*** Opening of DATA FOR PROCESSING ***

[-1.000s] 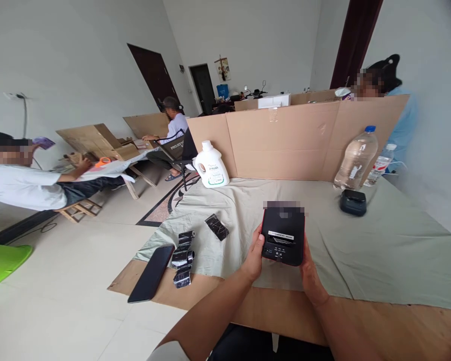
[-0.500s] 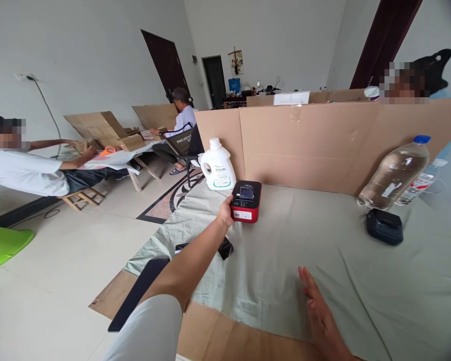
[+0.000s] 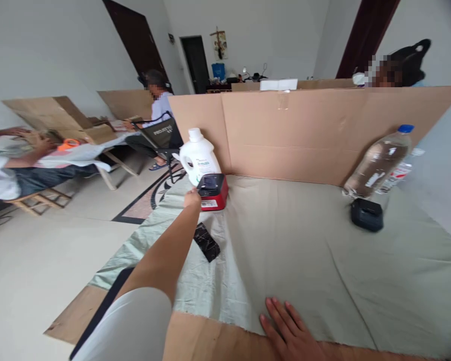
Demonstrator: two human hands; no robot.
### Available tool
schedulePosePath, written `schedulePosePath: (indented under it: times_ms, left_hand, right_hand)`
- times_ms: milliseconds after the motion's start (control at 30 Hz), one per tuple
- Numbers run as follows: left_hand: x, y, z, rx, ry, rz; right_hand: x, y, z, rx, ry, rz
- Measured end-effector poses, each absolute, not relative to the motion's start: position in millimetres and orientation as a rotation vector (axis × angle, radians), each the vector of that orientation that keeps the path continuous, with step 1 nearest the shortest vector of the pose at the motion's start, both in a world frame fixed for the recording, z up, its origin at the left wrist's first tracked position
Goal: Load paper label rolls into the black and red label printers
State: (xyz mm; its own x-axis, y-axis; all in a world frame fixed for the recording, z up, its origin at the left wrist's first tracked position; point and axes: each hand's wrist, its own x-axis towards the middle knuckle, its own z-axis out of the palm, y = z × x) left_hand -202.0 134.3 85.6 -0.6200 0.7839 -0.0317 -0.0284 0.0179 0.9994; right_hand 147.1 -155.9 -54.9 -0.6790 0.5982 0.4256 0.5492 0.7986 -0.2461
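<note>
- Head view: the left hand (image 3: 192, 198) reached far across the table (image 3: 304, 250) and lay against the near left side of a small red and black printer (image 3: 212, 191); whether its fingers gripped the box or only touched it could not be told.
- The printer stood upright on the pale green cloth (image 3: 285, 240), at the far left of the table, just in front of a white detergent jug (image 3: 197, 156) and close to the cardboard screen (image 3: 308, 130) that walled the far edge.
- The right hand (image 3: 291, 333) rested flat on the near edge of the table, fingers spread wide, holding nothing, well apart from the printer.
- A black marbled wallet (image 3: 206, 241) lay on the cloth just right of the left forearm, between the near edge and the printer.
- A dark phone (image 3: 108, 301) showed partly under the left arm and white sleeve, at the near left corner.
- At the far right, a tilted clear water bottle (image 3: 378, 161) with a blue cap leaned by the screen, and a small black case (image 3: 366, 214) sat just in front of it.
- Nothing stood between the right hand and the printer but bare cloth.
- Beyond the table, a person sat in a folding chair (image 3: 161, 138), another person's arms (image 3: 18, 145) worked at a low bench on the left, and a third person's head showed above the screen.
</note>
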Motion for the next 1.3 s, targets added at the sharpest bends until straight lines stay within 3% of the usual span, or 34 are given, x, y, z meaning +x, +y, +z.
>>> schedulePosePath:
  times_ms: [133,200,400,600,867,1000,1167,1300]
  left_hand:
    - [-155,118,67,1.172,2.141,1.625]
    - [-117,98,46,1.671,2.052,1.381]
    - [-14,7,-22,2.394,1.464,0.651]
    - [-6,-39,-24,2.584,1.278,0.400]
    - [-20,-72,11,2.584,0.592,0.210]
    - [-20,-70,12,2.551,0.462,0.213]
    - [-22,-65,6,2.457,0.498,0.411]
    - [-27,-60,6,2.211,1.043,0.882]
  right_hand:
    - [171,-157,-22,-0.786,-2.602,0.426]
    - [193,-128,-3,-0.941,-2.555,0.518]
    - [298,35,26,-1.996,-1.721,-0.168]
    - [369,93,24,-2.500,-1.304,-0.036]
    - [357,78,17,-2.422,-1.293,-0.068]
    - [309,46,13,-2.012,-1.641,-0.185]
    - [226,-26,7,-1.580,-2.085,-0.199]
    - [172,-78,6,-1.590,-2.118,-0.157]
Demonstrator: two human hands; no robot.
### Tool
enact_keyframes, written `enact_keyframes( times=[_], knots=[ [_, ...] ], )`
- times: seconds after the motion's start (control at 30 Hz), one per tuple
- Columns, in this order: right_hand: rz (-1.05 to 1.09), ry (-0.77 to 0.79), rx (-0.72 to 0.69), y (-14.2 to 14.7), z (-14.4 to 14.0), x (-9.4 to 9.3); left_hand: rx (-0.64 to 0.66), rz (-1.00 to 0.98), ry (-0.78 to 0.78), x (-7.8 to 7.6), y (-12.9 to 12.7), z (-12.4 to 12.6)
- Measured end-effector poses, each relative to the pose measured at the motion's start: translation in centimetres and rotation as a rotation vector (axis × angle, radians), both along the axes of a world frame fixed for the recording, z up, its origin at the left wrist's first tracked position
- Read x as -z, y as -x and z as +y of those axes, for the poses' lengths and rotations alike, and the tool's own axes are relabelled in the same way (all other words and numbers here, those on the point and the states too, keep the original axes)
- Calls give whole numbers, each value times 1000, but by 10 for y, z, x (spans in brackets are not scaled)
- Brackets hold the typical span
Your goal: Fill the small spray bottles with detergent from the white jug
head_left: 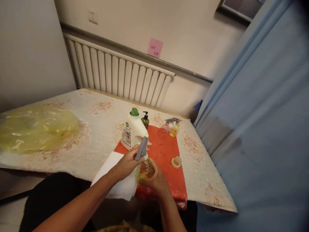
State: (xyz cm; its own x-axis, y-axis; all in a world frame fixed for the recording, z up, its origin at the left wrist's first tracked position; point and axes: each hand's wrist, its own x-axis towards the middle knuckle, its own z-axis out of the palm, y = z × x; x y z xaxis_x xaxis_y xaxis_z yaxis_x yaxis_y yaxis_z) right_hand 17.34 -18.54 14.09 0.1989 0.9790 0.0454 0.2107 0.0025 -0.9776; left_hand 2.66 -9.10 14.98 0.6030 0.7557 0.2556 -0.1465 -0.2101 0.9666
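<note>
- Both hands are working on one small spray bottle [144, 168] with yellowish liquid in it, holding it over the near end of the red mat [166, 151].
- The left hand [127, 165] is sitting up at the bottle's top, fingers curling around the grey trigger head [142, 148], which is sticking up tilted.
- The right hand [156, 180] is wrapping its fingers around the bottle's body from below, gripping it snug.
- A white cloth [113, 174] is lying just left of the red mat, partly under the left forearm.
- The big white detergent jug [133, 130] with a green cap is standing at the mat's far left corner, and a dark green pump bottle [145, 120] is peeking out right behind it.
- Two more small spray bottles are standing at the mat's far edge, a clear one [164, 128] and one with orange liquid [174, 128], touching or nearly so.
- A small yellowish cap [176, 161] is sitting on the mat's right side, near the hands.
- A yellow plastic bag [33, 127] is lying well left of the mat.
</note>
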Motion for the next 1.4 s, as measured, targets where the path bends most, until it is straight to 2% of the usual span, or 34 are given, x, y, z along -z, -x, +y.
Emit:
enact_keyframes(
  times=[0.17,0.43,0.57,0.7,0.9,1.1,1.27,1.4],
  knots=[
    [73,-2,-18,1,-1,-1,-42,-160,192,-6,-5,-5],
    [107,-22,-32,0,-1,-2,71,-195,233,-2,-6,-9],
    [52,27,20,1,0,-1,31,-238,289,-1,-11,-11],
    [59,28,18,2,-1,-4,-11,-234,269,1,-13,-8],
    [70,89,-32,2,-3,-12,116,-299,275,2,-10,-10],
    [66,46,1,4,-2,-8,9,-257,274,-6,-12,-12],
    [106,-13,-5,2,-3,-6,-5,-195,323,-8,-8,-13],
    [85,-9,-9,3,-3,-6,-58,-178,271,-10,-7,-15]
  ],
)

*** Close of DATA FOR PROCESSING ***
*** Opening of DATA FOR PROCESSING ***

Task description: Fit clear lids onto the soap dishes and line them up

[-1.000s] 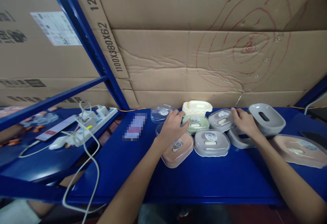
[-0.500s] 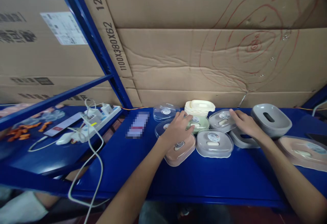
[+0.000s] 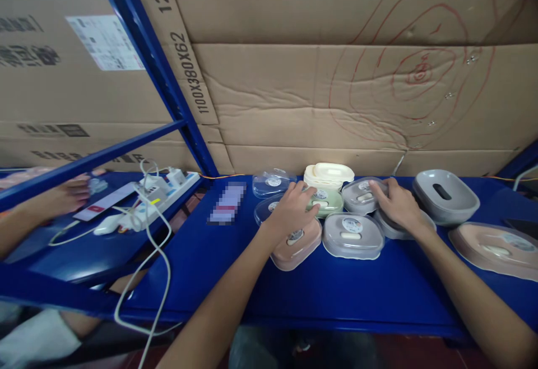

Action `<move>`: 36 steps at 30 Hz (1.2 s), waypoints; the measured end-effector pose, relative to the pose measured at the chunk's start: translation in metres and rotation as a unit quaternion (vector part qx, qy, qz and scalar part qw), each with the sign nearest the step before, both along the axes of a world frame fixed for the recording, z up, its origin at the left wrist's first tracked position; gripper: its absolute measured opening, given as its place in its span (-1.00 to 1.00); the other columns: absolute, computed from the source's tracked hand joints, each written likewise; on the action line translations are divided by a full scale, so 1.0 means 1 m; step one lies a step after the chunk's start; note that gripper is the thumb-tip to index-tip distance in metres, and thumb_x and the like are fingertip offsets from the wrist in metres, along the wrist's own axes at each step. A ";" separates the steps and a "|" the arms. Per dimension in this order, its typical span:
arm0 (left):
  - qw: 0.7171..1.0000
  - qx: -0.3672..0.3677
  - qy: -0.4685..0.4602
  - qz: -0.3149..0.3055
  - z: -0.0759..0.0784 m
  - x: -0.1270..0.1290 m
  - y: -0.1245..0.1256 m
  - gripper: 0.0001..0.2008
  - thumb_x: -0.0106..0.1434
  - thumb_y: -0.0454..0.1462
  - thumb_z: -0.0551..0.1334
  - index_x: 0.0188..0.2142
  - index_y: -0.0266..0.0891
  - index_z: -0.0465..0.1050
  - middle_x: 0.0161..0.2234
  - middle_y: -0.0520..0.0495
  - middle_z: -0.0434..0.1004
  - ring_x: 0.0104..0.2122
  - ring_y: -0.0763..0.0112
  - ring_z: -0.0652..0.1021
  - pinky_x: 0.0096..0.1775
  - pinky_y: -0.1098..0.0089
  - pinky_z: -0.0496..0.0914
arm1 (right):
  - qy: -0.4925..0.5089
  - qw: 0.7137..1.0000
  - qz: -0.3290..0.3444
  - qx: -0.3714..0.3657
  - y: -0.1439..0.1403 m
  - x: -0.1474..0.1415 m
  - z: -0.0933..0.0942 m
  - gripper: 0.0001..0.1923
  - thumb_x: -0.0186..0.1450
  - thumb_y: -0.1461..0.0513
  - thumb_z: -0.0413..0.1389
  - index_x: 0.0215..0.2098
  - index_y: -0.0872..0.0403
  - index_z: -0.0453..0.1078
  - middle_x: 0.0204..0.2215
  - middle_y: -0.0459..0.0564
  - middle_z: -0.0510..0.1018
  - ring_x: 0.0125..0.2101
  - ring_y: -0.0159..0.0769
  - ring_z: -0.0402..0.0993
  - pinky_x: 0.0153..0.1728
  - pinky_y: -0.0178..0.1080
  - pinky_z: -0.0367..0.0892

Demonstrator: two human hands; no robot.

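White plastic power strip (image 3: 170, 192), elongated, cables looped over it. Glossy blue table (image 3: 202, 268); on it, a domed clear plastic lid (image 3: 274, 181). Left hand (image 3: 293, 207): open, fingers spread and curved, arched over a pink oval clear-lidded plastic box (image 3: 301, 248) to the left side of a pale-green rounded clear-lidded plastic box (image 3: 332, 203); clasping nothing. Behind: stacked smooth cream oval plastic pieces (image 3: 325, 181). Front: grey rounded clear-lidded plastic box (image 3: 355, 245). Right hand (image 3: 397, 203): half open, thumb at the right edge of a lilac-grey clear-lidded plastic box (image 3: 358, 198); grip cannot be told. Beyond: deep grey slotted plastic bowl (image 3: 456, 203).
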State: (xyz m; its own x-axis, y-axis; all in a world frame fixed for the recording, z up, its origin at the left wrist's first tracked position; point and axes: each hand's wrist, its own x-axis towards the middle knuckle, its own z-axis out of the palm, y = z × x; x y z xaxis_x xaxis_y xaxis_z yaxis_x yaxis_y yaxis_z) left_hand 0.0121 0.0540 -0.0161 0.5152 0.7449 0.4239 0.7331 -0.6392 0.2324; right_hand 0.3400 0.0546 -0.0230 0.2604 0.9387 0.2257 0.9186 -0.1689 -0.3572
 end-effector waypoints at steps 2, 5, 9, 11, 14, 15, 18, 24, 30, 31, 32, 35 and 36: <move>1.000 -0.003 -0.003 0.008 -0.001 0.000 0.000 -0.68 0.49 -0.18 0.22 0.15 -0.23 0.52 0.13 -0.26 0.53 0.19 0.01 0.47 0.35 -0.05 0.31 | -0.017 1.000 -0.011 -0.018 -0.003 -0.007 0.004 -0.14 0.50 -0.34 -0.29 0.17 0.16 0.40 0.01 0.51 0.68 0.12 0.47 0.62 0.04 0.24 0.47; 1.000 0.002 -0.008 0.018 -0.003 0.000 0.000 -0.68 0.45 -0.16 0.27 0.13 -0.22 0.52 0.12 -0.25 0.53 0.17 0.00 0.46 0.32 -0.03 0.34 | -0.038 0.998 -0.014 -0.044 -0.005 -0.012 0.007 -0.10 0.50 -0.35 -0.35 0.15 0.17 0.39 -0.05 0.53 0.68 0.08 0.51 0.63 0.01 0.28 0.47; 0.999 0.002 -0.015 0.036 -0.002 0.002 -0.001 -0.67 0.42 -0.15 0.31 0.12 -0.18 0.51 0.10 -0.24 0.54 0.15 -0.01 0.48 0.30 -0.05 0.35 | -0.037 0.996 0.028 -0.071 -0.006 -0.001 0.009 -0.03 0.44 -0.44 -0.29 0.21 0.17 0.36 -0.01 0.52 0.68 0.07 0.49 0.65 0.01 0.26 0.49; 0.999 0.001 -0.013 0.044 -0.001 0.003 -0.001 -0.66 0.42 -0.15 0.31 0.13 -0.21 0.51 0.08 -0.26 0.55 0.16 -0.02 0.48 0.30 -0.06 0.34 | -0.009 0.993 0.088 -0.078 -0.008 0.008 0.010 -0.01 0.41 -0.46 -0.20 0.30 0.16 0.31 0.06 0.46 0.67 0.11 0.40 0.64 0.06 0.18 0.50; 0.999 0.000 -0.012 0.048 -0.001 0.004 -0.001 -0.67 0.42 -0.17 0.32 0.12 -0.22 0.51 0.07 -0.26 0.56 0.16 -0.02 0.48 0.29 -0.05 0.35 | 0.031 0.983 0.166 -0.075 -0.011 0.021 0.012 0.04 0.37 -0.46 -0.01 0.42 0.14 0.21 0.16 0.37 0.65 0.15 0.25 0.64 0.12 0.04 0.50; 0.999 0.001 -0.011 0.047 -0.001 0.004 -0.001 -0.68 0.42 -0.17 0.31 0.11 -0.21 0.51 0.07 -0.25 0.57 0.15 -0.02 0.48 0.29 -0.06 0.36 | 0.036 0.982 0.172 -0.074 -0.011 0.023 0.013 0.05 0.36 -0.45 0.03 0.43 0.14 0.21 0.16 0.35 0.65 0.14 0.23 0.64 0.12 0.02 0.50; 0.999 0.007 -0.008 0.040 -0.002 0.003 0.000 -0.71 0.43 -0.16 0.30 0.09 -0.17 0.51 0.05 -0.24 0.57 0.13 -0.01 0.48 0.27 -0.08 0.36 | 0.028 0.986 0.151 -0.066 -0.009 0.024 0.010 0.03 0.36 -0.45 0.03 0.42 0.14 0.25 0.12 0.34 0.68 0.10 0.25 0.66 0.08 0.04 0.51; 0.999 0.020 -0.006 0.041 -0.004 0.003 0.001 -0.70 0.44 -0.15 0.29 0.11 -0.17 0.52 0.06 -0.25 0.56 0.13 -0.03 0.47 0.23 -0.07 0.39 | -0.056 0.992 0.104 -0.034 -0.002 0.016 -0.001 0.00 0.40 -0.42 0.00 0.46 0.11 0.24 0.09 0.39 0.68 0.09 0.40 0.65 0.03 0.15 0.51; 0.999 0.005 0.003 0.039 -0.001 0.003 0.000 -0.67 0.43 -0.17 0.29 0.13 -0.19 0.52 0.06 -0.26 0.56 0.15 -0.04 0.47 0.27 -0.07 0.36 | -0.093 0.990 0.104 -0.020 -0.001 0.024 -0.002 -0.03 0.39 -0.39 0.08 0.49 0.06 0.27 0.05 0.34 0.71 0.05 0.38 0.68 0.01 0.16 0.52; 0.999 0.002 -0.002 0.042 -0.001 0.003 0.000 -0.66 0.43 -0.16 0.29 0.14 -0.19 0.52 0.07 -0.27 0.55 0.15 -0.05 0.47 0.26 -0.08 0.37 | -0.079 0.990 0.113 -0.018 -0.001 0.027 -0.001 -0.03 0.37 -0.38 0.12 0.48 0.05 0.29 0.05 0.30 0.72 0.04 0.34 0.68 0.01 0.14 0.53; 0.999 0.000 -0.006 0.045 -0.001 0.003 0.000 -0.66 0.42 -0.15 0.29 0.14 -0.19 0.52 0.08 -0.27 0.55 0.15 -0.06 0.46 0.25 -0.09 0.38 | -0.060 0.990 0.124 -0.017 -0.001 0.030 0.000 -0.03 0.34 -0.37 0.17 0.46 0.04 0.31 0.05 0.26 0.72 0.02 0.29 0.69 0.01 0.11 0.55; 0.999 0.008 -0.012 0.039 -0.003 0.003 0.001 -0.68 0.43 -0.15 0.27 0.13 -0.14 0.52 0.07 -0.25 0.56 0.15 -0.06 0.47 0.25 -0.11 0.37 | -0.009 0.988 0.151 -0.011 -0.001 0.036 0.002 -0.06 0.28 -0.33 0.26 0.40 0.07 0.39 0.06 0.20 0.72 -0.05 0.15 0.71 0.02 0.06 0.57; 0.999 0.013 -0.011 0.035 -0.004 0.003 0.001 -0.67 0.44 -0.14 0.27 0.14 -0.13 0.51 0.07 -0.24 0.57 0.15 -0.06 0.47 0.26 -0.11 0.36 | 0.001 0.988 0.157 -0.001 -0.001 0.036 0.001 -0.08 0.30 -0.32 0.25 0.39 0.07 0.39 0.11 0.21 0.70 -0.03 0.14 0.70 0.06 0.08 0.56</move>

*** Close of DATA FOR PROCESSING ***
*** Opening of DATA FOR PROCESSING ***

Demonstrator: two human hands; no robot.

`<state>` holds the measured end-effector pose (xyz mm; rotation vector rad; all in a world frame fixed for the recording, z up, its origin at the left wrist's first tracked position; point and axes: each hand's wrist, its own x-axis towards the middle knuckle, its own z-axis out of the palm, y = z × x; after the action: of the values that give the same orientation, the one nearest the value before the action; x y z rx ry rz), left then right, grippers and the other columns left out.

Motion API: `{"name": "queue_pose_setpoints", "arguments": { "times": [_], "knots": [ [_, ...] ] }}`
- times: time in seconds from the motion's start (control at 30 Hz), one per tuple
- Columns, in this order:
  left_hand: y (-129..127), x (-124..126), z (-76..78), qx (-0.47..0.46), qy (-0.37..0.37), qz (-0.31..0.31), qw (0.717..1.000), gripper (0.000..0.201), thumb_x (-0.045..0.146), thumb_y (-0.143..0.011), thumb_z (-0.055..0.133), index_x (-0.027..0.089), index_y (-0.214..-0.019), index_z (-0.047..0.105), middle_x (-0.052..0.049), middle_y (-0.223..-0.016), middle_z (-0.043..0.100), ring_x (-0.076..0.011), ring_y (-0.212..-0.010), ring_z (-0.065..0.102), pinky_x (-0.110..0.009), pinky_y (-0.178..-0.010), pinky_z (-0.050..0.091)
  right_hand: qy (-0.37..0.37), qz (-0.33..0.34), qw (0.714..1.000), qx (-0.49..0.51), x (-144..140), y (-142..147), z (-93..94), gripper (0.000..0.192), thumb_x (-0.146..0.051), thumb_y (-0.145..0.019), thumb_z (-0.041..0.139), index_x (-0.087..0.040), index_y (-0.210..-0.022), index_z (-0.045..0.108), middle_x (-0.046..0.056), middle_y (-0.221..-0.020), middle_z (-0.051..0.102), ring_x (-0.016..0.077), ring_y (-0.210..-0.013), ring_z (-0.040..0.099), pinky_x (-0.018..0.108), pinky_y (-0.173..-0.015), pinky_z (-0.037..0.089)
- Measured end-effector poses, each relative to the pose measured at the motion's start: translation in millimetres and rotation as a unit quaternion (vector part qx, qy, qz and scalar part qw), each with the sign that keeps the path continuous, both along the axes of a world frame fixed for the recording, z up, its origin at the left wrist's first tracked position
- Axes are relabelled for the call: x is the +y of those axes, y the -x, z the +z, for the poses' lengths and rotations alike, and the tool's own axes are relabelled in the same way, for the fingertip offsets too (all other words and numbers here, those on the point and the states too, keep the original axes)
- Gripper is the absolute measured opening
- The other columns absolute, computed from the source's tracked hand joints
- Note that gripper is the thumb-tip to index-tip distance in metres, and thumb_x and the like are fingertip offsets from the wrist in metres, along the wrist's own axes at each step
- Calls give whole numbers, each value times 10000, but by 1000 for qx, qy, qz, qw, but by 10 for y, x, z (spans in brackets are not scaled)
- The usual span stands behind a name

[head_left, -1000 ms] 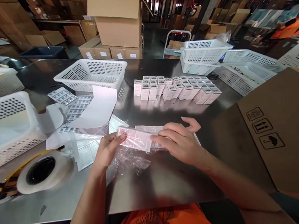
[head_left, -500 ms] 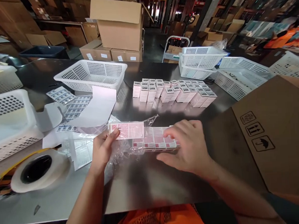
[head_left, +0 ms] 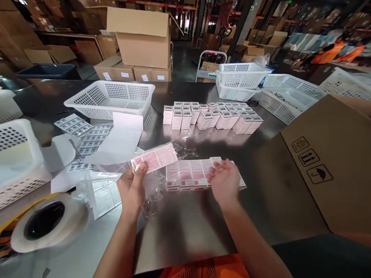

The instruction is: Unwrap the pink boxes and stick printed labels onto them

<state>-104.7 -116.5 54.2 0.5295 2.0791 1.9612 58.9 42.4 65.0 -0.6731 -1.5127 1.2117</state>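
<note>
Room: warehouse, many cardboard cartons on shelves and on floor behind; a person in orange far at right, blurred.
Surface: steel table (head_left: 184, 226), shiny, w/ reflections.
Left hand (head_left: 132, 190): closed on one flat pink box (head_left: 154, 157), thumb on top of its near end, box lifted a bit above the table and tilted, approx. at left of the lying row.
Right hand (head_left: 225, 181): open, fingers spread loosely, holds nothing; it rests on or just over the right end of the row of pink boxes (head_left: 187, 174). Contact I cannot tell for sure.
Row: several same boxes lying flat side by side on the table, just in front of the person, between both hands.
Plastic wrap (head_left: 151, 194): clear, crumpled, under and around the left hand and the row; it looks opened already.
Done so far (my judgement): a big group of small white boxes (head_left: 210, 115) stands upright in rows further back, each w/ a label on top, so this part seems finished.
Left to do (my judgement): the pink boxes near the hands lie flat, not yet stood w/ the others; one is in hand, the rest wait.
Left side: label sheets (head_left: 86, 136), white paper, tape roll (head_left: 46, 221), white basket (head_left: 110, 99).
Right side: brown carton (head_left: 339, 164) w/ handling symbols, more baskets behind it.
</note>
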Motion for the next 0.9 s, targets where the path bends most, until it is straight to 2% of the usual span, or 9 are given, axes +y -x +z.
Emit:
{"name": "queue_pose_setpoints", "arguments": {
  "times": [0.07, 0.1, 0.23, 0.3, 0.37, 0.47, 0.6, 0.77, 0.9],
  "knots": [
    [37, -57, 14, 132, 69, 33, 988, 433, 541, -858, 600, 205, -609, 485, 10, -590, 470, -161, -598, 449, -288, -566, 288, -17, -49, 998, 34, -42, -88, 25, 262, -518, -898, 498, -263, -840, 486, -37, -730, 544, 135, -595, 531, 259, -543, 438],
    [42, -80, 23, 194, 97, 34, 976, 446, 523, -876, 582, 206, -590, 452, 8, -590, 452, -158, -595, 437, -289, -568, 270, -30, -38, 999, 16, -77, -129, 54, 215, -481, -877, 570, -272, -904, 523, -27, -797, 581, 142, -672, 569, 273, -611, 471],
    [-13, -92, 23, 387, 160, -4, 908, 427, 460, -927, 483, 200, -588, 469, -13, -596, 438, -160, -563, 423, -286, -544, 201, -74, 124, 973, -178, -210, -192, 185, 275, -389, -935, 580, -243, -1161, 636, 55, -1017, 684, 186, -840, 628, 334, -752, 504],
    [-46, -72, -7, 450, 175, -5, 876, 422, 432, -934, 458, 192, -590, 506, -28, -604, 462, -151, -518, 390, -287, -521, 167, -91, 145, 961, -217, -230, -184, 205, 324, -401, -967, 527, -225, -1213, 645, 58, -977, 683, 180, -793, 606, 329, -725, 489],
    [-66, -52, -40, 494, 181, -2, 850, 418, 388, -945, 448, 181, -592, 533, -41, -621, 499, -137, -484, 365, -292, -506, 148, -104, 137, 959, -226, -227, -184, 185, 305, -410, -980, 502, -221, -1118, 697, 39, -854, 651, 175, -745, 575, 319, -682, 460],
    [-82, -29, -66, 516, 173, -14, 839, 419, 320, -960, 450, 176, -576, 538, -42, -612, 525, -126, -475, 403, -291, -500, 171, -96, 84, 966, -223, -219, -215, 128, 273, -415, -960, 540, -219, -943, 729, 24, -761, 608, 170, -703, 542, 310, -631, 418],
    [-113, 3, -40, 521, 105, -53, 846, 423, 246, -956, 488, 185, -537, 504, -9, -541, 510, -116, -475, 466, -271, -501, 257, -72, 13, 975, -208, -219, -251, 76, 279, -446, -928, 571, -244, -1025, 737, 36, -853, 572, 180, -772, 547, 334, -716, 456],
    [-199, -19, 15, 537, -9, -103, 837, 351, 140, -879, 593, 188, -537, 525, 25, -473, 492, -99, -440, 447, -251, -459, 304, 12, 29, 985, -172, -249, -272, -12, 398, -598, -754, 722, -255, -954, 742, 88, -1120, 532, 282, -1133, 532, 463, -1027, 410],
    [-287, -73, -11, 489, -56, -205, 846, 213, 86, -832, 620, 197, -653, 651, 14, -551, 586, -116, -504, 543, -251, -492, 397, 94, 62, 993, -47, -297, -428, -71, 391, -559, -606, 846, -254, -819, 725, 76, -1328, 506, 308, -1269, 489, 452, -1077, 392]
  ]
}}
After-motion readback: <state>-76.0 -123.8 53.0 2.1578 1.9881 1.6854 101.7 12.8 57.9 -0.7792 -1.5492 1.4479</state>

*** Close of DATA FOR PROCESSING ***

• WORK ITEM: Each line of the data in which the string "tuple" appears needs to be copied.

• WRITTEN SOLUTION:
- times_ms: milliseconds after the motion's start (control at 30 Hz), one per tuple
- times: seconds after the motion's start (control at 30 Hz), one per tuple
- times: time in seconds from the motion's start (control at 30 Hz), one per tuple

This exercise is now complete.